* **Task details**
Write out, unaltered, each line from the top of the records below down to the line where "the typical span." appears, that line included.

(Listed records)

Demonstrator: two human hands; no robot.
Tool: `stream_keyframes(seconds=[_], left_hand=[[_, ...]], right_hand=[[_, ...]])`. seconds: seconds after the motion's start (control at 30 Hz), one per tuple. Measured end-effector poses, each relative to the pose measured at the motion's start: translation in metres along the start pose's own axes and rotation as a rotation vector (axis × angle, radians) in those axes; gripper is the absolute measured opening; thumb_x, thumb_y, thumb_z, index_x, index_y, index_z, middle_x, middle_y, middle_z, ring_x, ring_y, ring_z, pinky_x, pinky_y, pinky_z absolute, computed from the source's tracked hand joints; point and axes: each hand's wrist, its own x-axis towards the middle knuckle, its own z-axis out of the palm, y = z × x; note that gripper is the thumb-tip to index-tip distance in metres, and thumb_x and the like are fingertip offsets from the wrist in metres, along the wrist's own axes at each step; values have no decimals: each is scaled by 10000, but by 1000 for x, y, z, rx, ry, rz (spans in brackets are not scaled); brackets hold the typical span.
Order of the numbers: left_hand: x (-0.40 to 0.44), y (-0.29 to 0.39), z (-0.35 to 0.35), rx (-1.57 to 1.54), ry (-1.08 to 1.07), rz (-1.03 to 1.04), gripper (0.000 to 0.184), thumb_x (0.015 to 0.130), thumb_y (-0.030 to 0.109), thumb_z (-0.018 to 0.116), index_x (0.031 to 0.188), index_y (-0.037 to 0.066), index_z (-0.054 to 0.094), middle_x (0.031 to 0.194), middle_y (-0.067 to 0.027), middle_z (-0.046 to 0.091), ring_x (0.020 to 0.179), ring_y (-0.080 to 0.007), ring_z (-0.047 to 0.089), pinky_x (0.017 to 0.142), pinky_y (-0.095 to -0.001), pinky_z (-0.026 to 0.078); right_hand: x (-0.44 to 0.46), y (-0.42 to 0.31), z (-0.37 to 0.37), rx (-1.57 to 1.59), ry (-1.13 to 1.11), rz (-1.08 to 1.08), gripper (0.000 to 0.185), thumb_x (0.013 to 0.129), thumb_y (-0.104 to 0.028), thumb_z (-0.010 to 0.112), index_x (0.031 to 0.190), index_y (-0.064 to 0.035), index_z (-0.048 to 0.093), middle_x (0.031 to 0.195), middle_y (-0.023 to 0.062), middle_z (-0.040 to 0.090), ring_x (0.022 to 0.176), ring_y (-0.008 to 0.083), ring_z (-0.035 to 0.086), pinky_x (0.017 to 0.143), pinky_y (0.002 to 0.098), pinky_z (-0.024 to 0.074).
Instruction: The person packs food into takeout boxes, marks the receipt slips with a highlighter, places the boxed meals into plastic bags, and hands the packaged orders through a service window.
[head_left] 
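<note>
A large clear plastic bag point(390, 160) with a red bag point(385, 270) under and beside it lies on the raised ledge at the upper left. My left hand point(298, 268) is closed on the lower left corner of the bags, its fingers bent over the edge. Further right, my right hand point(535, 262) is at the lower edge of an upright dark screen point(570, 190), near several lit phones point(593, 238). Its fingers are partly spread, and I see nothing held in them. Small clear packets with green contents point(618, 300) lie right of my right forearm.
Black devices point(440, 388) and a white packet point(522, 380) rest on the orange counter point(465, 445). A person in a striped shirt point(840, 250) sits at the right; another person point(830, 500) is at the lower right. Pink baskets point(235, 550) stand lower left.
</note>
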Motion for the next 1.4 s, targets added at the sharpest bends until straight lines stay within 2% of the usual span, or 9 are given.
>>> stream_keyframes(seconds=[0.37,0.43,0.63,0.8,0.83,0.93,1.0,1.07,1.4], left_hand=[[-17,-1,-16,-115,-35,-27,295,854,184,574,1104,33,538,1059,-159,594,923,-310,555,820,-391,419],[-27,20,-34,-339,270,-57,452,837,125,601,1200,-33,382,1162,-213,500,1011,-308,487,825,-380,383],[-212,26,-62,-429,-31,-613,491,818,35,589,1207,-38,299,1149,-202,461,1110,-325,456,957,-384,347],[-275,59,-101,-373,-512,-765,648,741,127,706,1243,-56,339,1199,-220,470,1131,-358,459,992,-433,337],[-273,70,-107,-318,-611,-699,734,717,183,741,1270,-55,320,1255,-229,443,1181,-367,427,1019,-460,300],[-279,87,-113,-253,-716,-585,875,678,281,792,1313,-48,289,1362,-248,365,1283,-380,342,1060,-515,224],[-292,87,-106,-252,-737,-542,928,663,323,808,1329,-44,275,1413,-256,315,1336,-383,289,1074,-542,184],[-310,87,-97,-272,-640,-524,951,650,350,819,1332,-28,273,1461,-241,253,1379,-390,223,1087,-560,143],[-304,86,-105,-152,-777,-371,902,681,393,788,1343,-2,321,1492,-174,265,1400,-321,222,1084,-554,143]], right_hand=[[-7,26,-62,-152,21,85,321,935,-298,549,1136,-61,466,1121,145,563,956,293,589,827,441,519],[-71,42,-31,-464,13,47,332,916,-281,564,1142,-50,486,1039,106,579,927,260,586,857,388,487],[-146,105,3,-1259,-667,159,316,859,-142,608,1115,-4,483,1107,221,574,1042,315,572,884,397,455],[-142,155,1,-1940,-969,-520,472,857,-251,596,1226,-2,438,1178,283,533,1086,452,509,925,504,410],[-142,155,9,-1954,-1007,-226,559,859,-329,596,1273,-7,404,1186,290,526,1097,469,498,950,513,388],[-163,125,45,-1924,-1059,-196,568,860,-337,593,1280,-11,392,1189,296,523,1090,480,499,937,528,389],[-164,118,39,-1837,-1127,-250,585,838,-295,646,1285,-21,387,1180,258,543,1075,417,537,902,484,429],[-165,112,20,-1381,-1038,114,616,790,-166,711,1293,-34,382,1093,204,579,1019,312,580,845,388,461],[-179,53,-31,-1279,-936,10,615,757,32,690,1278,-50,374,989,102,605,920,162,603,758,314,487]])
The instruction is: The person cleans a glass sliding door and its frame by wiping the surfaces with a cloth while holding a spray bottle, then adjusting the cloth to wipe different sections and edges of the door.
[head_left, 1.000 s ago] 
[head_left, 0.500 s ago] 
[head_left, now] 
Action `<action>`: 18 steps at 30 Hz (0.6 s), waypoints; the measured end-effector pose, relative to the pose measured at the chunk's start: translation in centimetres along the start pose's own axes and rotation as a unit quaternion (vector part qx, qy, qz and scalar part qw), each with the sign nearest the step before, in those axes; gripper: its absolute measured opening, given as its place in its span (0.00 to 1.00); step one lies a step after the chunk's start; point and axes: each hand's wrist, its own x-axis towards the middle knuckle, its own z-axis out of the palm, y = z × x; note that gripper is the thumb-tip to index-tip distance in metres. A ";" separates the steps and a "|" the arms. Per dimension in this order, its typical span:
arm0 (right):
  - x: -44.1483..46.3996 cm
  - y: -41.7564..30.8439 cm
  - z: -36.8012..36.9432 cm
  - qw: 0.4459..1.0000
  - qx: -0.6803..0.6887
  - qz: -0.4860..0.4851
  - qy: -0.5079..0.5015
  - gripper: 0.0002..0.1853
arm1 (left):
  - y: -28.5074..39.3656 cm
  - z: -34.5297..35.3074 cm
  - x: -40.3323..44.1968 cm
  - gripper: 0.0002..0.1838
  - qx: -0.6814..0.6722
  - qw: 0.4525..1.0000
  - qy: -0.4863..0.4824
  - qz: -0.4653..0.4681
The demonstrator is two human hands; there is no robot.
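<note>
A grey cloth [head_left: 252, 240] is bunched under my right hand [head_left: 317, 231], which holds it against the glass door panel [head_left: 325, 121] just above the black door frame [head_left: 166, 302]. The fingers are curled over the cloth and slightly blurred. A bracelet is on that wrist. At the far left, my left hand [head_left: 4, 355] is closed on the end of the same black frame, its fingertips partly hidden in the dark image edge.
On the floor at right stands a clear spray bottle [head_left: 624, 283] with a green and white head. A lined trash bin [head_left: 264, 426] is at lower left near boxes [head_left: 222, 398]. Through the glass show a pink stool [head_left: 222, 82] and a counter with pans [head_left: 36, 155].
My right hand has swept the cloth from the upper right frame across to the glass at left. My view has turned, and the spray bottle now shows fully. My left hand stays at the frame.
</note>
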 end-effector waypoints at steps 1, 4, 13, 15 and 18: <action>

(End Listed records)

* **Solved exercise**
Demonstrator: two human hands; no robot.
Tool: `stream_keyframes(seconds=[_], left_hand=[[_, ...]], right_hand=[[_, ...]])`. seconds: seconds after the motion's start (control at 30 Hz), one per tuple. Measured end-effector poses, each relative to the pose measured at the motion's start: translation in metres along the start pose's own axes and rotation as a rotation vector (axis × angle, radians) in those axes; gripper is the absolute measured opening; thumb_x, thumb_y, thumb_z, index_x, index_y, index_z, middle_x, middle_y, middle_z, ring_x, ring_y, ring_z, pinky_x, pinky_y, pinky_z absolute, computed from the source's tracked hand joints; point and axes: each hand's wrist, its own x-axis towards the middle knuckle, its own z-axis out of the palm, y = z × x; note that gripper is the thumb-tip to index-tip distance in metres, and thumb_x and the like are fingertip offsets from the wrist in metres, along the wrist's own axes at each step; values have no decimals: each is scaled by 10000, but by 1000 for x, y, z, rx, ry, rz (spans in brackets are not scaled); brackets hold the typical span.

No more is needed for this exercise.